Vous voyez dans la politisation du numérique un début de solution. Vous soulignez "l’urgence de faire de l’État le maître et possesseur du monde numérique". N’est-ce pas prendre le risque d’une dictature ?
On ne peut pas laisser le numérique à des multinationales privées qui le détournent à des fins de profits capitalistiques qui avilissent l’homme. D’un autre côté, si l’État récupère le numérique et l’accapare, c’est aussi un dangereux moyen de contrôle des masses. C’est pourquoi le mot "politisation" du numérique doit être associé au mot "démocratisation". L’emprise nouvelle de l’État sur le numérique doit s’accompagner d’un contrôle démocratique. Il est nécessaire, en même temps que de récupérer le contrôle du numérique, d’installer des garde-fous. À nous d’inventer ces agences qui pourront contrebalancer la toute-puissance d’un État numérique.

Vous dressez un constat assez glaçant, vous parlez de "générations condamnées", y a-t-il néanmoins des raisons d’espérer ?
Bien sûr ! Tout d’abord le fait qu’il y ait une conscience accrue des conséquences négatives du numérique. Beaucoup reviennent aux téléphones à touches pour se déconnecter progressivement. Il y a aussi actuellement dans le monde une prise de conscience des pouvoirs publics, face à l’effondrement éducatif, aux troubles psychologiques… et une réelle volonté d’agir. J’ai bon espoir que dans les mois, les années à venir, la France soit proactive en la matière et que l’on puisse retrouver un numérique plus équilibré.
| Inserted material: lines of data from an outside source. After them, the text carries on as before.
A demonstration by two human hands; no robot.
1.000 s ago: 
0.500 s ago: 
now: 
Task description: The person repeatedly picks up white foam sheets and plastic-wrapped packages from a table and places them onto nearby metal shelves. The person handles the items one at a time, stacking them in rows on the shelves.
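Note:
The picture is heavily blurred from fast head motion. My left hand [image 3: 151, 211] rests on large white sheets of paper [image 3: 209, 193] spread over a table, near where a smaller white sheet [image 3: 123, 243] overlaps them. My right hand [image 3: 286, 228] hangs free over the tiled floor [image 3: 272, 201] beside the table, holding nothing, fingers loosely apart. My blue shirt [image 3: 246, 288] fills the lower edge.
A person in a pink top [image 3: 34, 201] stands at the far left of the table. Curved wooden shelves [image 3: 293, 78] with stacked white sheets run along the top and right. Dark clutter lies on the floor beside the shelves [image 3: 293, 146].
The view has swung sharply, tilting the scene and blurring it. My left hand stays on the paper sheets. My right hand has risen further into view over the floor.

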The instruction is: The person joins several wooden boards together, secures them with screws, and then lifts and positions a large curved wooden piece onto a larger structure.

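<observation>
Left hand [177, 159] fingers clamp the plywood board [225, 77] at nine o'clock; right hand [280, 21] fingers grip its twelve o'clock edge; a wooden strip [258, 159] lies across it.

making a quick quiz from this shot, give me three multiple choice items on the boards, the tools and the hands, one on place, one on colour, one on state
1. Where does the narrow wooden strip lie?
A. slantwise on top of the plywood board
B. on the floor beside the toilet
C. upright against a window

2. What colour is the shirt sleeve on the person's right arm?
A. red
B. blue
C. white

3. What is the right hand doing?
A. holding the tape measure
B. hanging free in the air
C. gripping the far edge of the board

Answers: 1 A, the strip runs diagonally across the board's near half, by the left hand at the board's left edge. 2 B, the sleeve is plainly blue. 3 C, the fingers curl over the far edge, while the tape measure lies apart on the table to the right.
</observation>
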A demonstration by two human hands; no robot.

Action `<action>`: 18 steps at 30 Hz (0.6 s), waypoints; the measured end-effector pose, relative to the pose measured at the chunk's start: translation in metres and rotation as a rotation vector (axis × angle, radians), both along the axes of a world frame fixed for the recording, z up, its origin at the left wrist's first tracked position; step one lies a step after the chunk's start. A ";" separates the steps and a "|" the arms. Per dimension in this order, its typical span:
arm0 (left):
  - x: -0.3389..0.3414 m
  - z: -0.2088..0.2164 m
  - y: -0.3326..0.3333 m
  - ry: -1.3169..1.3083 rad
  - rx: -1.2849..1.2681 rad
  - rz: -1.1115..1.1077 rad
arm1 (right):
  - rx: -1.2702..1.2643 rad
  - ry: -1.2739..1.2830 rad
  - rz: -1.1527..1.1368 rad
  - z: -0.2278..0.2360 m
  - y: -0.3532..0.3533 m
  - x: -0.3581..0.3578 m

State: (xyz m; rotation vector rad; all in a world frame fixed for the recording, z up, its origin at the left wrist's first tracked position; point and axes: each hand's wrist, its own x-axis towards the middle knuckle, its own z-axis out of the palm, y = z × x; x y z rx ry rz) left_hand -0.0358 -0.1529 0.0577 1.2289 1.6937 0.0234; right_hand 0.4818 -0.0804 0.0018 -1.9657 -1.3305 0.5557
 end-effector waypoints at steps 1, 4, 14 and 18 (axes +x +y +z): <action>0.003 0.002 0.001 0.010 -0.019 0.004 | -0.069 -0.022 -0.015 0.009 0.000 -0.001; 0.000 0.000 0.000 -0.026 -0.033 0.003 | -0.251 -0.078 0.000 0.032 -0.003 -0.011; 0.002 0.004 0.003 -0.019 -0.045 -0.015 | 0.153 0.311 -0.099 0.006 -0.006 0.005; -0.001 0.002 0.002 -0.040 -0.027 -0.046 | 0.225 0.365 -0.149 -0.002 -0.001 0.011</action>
Emmanuel Macron s’est prononcé en faveur de l’interdiction des réseaux sociaux aux moins de 15 ans. Est-ce une bonne idée selon vous ?
C’est essentiel, nécessaire, impératif. Parce que la jeunesse est un public fragile, avec un cerveau plastique. Et je regrette que le droit européen soit un frein dans l’ambition de la France. Le décret de 2023 portant la majorité numérique à 15 ans n’est toujours pas entré en vigueur car il dépasse les exigences normatives du Digital Services Act. L’Union Européenne agit comme un frein alors qu’il y a une rupture anthropologique inédite et qu’il faut agir dans les plus brefs délais.
Il est difficile de ne pas vous demander si vous-même avez un téléphone et êtes sur les réseaux !
J’ai tout cela. J’ai beau être informé, il m’arrive de tomber dedans. Mais je prends des précautions pour m’en émanciper en grande partie : mes réseaux sociaux ne sont accessibles que depuis mon ordinateur, donc je ne les ai pas toujours sur moi. Mon téléphone et mes notifications sont presque toujours en silencieux. Mais il existe d’autres moyens pour limiter l’emprise de son téléphone : le mode avion, l’écran en noir et blanc…
Vous avez été baptisé en 2023 et trouvez dans la religion chrétienne un antidote au poison que peut représenter le numérique. Comment le christianisme peut-il être une réponse aux dérives du numérique ?
Nous, Occidentaux, nous ne croyons plus. C’est ici que le bât blesse : nous acceptons, nous concevons, mais nous ne croyons pas. La croyance, il nous appartient de la réhabiliter pour de nouveau dire stop au malléable, dire stop au numérique. À ce titre, la religion est la seule à pouvoir assurer non seulement un lien social puissant‚ mais aussi des idées stables et inaltérables. La religion donne les clés de la réalisation personnelle. La religion chrétienne, en tant que religion de l’incarnation, offre une réponse intéressante à une société technicienne qui n’existe qu’à travers des médiations numériques. Elle rappelle notamment l’importance du regard, l’importance du cœur, et l’importance du visage dans les interactions humaines.